Apple ha presentato iPadOS 27, il prossimo aggiornamento per iPad in arrivo in autunno, e il cambiamento più evidente riguarda una Siri completamente ripensata. Non è un semplice restyling: l’assistente diventa più naturale nelle risposte, più utile nelle conversazioni e capace di intervenire direttamente dentro le app.
Accanto alla nuova Siri AI, arrivano anche miglioramenti alle prestazioni, aggiornamenti per Foto e Safari, un sistema di controllo parentale più completo e ritocchi all’interfaccia legati al design Liquid Glass introdotto con la versione precedente. Vediamo quali sono le novità più importanti di iPadOS 27.
iPadOS 27 e Siri AI: l’assistente cambia volto
La nuova Siri AI è alimentata da Apple Intelligence e segna un passo avanti netto rispetto al passato. Ora può gestire domande aperte, aiutare nel brainstorming e mantenere conversazioni a più turni senza perdere il filo. In più, sfrutta il contesto personale per trovare foto, email o note salvate sull’iPad con maggiore precisione.
La differenza più interessante è però nella capacità di agire: Siri non si limita più a mostrare risultati, ma può modificare un messaggio, aggiungere un brano a una playlist o impostare un promemoria direttamente nelle app. Apple introdurrà anche una app dedicata a Siri, pensata per raccogliere e riprendere le conversazioni tra i dispositivi, così da iniziare una richiesta su iPhone e continuarla su iPad.
Apple Intelligence nelle app quotidiane
Le funzioni intelligenti di iPadOS 27 si estendono anche alle applicazioni di uso comune. In Foto arrivano Spatial Reframing, lo strumento Extend per allargare l’inquadratura e un Clean Up più efficace nella rimozione degli elementi indesiderati. Su Safari, invece, le schede possono essere raggruppate automaticamente per argomento e la funzione Safari Notify Me monitora le pagine per segnalare variazioni di prezzo o disponibilità.

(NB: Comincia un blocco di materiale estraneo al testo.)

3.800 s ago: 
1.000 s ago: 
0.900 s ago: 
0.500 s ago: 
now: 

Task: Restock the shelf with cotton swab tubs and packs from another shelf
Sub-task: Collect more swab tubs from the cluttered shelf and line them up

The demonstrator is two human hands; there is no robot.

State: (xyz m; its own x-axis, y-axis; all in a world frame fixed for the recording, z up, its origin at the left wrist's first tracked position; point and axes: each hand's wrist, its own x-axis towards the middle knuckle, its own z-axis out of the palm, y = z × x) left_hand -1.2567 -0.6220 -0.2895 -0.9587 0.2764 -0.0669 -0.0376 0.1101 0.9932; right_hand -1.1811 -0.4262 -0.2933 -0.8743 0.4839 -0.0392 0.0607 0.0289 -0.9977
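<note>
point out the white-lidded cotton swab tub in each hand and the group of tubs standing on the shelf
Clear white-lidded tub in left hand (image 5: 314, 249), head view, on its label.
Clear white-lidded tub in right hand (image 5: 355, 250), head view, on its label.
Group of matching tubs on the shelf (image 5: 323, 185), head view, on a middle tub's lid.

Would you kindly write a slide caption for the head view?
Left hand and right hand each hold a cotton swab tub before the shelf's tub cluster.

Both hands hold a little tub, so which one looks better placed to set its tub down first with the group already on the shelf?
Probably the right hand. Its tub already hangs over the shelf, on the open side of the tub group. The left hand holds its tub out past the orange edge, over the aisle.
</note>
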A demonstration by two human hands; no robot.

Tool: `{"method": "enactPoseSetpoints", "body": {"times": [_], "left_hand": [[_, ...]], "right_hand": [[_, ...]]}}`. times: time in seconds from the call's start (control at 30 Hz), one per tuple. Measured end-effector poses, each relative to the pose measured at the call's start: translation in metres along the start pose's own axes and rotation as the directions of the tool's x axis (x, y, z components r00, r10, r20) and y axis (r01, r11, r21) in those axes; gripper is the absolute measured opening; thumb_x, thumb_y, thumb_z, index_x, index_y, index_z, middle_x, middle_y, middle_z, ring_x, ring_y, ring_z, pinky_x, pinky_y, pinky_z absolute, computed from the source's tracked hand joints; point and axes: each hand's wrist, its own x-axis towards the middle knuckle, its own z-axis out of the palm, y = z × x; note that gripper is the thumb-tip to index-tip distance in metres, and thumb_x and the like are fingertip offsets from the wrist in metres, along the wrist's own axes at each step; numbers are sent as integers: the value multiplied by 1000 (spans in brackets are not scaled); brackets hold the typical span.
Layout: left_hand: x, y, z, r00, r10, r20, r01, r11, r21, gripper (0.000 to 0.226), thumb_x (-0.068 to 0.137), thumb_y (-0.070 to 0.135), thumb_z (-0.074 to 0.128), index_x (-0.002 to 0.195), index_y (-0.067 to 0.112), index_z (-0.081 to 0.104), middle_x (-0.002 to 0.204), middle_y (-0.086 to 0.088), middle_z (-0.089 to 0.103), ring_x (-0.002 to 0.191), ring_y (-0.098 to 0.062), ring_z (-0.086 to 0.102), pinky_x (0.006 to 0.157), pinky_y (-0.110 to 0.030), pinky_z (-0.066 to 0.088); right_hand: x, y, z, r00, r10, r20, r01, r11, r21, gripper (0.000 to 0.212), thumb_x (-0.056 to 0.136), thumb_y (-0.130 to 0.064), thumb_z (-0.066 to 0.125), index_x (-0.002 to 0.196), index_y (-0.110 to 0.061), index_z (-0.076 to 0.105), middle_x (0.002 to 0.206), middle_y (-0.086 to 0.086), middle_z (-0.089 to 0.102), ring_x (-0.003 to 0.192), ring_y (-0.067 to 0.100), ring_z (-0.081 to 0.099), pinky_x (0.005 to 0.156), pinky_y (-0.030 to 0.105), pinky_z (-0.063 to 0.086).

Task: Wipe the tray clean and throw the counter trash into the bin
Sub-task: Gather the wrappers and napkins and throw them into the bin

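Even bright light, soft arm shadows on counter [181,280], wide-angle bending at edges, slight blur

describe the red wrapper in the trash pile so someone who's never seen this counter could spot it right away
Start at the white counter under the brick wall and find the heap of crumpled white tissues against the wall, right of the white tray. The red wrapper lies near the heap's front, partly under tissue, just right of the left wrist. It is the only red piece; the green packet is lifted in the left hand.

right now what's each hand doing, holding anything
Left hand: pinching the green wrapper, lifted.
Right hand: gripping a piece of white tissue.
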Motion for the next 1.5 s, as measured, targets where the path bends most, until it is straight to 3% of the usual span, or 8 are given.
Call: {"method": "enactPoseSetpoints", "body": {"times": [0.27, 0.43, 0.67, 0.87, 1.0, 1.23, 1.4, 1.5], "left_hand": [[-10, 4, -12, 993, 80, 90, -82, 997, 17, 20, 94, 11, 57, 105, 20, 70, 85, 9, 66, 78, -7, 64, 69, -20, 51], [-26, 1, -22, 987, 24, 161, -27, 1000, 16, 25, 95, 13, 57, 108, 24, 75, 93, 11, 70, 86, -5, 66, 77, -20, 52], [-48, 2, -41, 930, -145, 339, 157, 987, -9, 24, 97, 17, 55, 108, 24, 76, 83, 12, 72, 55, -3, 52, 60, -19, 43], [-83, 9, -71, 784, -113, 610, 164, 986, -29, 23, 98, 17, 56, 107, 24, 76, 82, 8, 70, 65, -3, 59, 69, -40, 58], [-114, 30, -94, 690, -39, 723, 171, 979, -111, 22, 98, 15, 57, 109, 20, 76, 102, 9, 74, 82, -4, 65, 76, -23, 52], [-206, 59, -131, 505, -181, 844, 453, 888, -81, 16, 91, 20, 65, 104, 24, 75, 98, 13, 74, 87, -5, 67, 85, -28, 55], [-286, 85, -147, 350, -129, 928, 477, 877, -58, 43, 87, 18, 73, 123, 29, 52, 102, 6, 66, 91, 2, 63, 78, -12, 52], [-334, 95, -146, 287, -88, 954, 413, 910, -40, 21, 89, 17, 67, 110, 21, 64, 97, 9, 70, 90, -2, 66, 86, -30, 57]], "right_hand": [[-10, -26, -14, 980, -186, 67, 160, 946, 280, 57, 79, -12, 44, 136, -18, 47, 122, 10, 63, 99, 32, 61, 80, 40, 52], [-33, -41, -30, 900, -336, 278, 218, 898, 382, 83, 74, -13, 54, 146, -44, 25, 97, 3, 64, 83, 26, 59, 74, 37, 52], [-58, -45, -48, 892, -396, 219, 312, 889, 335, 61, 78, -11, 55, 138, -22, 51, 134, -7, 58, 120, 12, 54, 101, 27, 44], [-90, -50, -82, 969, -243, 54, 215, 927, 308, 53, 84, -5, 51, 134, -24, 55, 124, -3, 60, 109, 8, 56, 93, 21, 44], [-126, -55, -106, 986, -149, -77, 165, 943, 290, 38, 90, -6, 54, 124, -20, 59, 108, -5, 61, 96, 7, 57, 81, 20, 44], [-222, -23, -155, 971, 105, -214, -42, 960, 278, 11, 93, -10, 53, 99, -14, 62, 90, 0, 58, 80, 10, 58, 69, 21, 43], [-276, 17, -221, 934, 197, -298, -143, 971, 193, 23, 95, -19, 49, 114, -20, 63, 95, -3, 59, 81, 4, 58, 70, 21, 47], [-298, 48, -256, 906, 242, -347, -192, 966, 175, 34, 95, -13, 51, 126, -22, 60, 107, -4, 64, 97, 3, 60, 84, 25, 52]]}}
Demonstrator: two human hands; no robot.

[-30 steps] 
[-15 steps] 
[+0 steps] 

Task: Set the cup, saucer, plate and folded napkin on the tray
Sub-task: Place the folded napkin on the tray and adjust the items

Ci sono novità anche in Password, dove il sistema individua le credenziali deboli o compromesse e può aggiornarle in autonomia sui siti compatibili. In Note, Siri trasforma appunti scritti a mano in guide di studio o in documenti più ordinati. Messaggi e Mail, infine, suggeriscono azioni rapide in base al contesto, come aggiungere un evento al calendario o cercare una foto con un tocco.
Prestazioni, sicurezza e compatibilità: le altre novità
Tra gli aggiornamenti più concreti c’è il miglioramento delle prestazioni, con trasferimenti su SSD esterni fino a 5 volte più veloci nei test effettuati su iPad Pro M4. Anche l’apertura delle app e AirDrop risultano più rapidi. Il design Liquid Glass riceve poi piccole correzioni, con rifrazione più uniforme, contrasto migliore e un cursore che consente di regolare la trasparenza dell’interfaccia.
Molto importanti anche i controlli parentali, ora più strutturati e facili da gestire. I genitori possono scegliere quali app di sistema rendere disponibili, limitare l’accesso ai siti web con Ask to Browse e impostare soglie d’uso per categorie come giochi, social e intrattenimento. Restano però alcuni limiti: molte funzioni di Apple Intelligence richiedono chip recenti e, almeno al lancio, Siri AI non sarà disponibile nell’Unione Europea né in italiano.